Short-term UK government bond yields hit their lowest levels since the run-up to Secretary of State Rachel Reeves’ first budget in October 2024, when she announced significant additional borrowing to fund long-term investments.
UK annual inflation remained at 3.8% for the third month in a row in September – contrary to market expectations of a rise to 4% – and underlying measures of price growth, closely watched by the BoE, also remained stable.
Yields on two-year government bonds – which are particularly sensitive to interest rate expectations – fell as much as 11 basis points to 3.739%, the lowest since August 23, 2024, and were last down 7 basis points.
The five-year interest rate reached the lowest level since October 1, namely 3.831%.

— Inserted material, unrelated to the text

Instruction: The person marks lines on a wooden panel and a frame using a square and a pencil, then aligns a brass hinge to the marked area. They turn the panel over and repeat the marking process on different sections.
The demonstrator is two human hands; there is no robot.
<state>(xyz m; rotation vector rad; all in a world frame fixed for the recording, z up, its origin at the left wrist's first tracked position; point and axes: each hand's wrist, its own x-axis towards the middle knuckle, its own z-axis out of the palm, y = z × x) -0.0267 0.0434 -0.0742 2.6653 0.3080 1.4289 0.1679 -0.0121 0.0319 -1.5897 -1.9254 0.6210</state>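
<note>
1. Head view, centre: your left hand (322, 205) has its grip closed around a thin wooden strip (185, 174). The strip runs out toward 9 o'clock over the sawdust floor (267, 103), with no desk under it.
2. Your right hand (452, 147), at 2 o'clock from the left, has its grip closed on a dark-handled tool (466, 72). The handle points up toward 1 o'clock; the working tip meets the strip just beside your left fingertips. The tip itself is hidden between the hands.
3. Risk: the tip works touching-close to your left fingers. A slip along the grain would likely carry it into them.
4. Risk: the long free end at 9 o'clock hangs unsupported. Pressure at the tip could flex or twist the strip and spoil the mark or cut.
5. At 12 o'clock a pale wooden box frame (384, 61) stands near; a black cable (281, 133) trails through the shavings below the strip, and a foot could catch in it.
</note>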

Longer-term borrowing costs also fell, with the 10-year rate hitting a 10-month low of 4.370% and the 30-year rate falling nearly 10 basis points to 5.168%. Interest rate futures estimate a 78% chance that the BoE will cut bank rates from 4% to 3.75% before the December meeting, compared with around 46% before the inflation data. They had fully priced in a 25 basis point cut by February 2026, a month earlier than before the numbers were released. “We expect headline inflation to return to a decline, supported by a continued cooling in labor demand – which may occur faster than expected – and by the fiscal consolidation likely to be achieved in the Fall Budget,” BNP Paribas analysts said in a note to clients.
“The size of Wednesday’s downside surprise and its implications for inflation developments mean that a November rate cut cannot be completely written off,” she added.
Markets are now pricing in a 40% chance of a 25 basis point cut by the BoE in November, and a 65 basis point cut in December 2026, compared to around 57 basis points before inflation figures.